Personal information
- Full name: Viktor Rodríguez Villar
- Date of birth: 6 August 1987 (age 38)
- Place of birth: Santa Cruz de Tenerife, Spain
- Height: 1.78 m (5 ft 10 in)
- Position: Attacking midfielder; winger;

Team information
- Current team: CD Santa Úrsula
- Number: 8

Youth career
- Real Betis

Senior career*
- Years: Team / Apps / (Gls)
- 2007–2008: Tenerife Sur Ibarra / 19 / (0)
- 2008–2009: Santomera / 27 / (3)
- 2009–2010: Laguna / 24 / (2)
- 2010–2011: Kozani / 13 / (0)
- 2012–2013: Beziers / 0 / (0)
- 2013–2014: Bendigo / 24 / (4)
- 2014–2015: Green Gully / 0 / (0)
- 2015–2016: Marino / 27 / (1)
- 2016–2017: St Albans Saints / 13 / (2)
- 2017–2018: Santa Ursula / 10 / (0)

= Vitaka Rodríguez =

Spanish footballer

Viktor "Vitaka" Rodríguez Villar (born 6 August 1987) is a Spanish footballer who plays for CD Santa Úrsula.

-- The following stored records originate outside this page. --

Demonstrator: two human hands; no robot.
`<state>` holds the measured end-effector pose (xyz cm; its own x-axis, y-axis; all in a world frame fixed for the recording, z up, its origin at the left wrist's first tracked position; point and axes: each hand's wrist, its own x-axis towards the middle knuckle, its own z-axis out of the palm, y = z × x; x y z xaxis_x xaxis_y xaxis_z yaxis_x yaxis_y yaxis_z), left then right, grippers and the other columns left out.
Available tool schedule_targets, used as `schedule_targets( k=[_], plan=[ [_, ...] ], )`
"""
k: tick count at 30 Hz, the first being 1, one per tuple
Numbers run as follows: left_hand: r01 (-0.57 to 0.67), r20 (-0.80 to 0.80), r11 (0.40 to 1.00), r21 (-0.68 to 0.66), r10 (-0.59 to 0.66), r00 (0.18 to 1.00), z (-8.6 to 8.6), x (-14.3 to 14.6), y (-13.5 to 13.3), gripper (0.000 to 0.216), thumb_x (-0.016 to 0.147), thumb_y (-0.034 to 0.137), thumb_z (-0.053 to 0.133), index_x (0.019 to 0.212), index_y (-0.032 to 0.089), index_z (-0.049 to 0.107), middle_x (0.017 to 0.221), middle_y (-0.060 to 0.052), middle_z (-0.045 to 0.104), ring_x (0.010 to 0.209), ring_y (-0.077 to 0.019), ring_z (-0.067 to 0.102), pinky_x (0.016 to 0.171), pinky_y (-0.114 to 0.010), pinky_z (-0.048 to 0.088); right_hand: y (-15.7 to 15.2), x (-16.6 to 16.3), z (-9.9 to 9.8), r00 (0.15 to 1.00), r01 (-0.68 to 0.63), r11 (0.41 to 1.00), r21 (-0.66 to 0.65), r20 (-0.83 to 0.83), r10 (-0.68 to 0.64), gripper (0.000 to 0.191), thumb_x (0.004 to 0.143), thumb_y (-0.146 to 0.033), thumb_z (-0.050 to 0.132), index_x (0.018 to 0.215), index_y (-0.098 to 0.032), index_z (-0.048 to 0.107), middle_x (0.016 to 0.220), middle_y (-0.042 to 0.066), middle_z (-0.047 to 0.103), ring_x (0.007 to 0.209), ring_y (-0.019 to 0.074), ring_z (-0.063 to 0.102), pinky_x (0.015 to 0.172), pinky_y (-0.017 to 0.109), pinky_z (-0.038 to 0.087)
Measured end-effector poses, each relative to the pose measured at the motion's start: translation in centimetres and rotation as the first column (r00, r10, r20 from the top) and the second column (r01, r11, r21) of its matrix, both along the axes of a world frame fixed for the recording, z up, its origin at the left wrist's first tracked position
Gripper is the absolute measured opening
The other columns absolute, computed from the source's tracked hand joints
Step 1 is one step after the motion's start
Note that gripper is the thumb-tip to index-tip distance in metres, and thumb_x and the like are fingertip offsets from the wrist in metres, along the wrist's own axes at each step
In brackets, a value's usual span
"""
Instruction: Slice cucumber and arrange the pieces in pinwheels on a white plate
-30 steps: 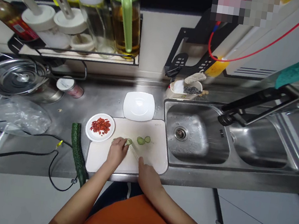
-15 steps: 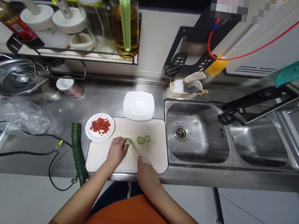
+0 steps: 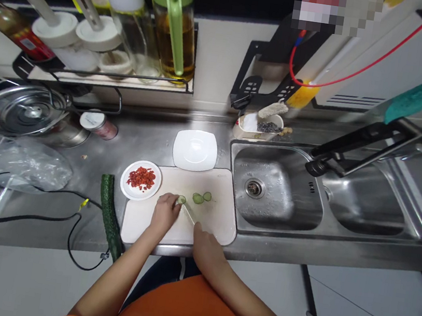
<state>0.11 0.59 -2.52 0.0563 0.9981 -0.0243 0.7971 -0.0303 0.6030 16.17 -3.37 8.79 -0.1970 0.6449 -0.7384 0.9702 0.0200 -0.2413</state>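
On the white cutting board (image 3: 213, 221) my left hand (image 3: 164, 213) is curled over a short piece of cucumber (image 3: 181, 199), pinning it down. My right hand (image 3: 204, 244) grips a knife (image 3: 188, 212) whose blade lies against the cucumber's cut end. Two cut slices (image 3: 201, 197) lie just right of the blade. A whole dark green cucumber (image 3: 109, 214) rests on the counter left of the board.
A small round plate of chopped red bits (image 3: 141, 179) touches the board's far left corner, and a square white plate (image 3: 195, 149) sits behind it. A double steel sink (image 3: 326, 200) is to the right. A pot lid (image 3: 25, 111), plastic bag (image 3: 22, 163) and black cable (image 3: 49, 216) lie left.
Both hands stay at the cucumber piece; the knife blade has shifted only slightly. The view has drifted a little.
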Motion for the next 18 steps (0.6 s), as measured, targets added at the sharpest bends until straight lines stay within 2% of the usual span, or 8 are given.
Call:
schedule_targets(
  k=[7,10,11,14,18],
  plan=[
    [-0.052,0.044,0.996,-0.065,0.055,0.997,0.7,0.3,0.7,0.015,0.071,0.016,0.059,0.086,0.019,0.061,0.079,-0.004,0.062,0.077,-0.0188,0.056,0.073,-0.03,0.045,-1.5,2.3,0.4,0.998,-0.021,0.999,-0.03,0.052,0.023,0.042,0.085,0.001,0.03,0.123,-0.011,0.044,0.097,0.017,0.066,0.095,0.0251,0.064,0.072,0.03,0.047],
    [-0.074,0.05,0.989,-0.128,0.081,0.995,1.4,0.5,0.8,0.005,0.076,0.024,0.057,0.076,0.02,0.059,0.066,0.001,0.058,0.064,-0.0149,0.053,0.064,-0.026,0.04,-1.9,3.2,0.7,0.998,-0.017,0.998,-0.063,0.059,0.021,0.043,0.083,0.001,0.032,0.122,-0.012,0.046,0.096,0.016,0.066,0.094,0.0253,0.064,0.072,0.03,0.047],
    [-0.086,0.06,0.984,-0.154,0.096,0.994,1.7,0.5,0.8,0.009,0.078,0.027,0.055,0.073,0.02,0.059,0.062,0.002,0.057,0.061,-0.0137,0.051,0.061,-0.025,0.039,-1.9,3.5,0.8,0.998,-0.012,0.997,-0.073,0.057,0.017,0.043,0.083,0.001,0.033,0.121,-0.012,0.047,0.095,0.016,0.066,0.093,0.0251,0.064,0.072,0.03,0.046],
    [-0.165,0.112,0.964,-0.21,0.191,0.975,2.2,-0.2,0.5,0.018,0.08,0.035,0.054,0.072,0.02,0.06,0.061,0.003,0.06,0.057,-0.0118,0.052,0.058,-0.023,0.038,-1.9,3.9,1.0,0.999,0.002,0.996,-0.089,0.053,0.003,0.044,0.082,0.002,0.033,0.121,-0.013,0.047,0.094,0.015,0.066,0.092,0.0245,0.064,0.07,0.029,0.046],
    [-0.335,0.133,0.911,-0.241,0.373,0.918,2.3,-2.3,-0.2,0.017,0.076,0.035,0.056,0.08,0.02,0.064,0.071,0.002,0.067,0.063,-0.0126,0.059,0.064,-0.022,0.041,-1.7,3.9,1.2,0.999,0.003,0.994,-0.107,0.054,0.003,0.046,0.08,0.003,0.032,0.121,-0.012,0.046,0.093,0.015,0.066,0.091,0.0249,0.064,0.067,0.029,0.045]
  ],
)
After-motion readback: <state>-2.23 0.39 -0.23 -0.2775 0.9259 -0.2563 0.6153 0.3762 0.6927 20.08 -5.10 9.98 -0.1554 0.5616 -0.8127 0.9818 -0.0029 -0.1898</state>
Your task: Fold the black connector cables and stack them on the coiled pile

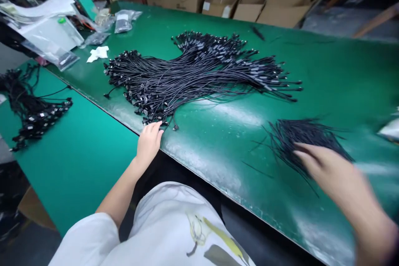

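A large pile of black cables (187,75) lies across the green table, small plug ends toward me and sleeved ends toward the far right. At its near left corner, my left hand (149,143) has its fingers closed around a plug end of one black cable (163,124). Well to the right lies a loose heap of thin black strips (308,135). My right hand (330,168), smeared by motion, is over this heap with thumb and forefinger close together. Whatever is between those fingertips is too small to make out.
A second bunch of black cables (37,112) lies on the lower green surface (84,166) at left. Plastic bags (124,20), white crumpled paper (98,53) and a white box (51,31) stand at the back left. Cardboard boxes (283,8) line the far edge.
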A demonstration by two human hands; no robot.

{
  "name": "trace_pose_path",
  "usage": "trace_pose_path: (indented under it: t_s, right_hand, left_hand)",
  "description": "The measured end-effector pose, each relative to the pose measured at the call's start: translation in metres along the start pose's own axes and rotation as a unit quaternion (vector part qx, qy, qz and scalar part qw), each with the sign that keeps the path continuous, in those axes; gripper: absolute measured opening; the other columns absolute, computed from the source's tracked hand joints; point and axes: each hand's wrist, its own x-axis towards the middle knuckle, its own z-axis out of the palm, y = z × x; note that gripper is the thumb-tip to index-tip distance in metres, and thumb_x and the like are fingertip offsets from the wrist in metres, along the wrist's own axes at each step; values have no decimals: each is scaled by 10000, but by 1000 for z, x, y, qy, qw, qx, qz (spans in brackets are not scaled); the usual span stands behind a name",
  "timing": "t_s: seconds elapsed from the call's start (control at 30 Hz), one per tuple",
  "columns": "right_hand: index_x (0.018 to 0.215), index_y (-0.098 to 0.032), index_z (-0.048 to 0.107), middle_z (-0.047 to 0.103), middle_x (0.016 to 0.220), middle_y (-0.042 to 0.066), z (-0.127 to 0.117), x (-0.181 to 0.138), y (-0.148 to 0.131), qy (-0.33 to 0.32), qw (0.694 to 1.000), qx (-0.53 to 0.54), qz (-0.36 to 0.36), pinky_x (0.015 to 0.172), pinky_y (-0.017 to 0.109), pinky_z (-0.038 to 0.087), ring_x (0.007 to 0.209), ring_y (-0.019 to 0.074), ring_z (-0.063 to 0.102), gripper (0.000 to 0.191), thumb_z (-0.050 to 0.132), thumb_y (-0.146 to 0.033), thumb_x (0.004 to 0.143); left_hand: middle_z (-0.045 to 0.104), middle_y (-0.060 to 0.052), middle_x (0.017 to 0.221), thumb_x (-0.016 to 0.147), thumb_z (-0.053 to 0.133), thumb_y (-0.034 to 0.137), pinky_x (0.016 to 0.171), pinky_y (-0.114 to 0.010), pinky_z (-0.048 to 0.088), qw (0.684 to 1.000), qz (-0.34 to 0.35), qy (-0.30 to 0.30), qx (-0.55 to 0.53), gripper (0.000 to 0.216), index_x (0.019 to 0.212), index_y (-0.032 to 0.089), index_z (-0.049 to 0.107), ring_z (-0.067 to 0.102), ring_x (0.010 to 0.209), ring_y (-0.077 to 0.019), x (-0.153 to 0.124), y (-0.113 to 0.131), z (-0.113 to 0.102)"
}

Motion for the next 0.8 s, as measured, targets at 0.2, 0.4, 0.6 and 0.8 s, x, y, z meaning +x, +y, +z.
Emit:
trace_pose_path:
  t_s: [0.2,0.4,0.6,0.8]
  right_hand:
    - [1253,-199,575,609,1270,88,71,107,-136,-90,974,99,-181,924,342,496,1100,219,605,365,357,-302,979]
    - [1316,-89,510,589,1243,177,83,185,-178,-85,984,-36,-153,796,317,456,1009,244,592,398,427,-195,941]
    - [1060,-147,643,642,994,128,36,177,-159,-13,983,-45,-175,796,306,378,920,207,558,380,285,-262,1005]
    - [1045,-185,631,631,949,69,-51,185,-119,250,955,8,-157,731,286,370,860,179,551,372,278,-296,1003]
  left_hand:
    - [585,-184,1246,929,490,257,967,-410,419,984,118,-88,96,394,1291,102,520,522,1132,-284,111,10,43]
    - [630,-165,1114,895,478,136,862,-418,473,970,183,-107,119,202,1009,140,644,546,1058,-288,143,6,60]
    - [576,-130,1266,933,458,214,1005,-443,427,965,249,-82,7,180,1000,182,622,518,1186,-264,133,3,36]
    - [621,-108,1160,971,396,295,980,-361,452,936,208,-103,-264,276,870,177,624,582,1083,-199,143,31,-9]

Naturally left-footed, he plays mainly as an attacking midfielder; he can, however, also operate in other positions, such as winger or second striker. He is well known for his ability to create goal scoring situations.

==Club career==

===Early career===

Born in Santa Cruz de Tenerife, Canary Islands, Spain, Vitaka joined Real Betis's youth team at the age of 17, having arrived from local side Real Unión de Tenerife.

===Senior career===

Vitaka made his senior debut with UD Tenerife Sur Ibarra, going on to appear in 19 official games for the club over the 2007/2008 season. The following year he moved to Spanish mainland signing for Arimesa Santomera CF.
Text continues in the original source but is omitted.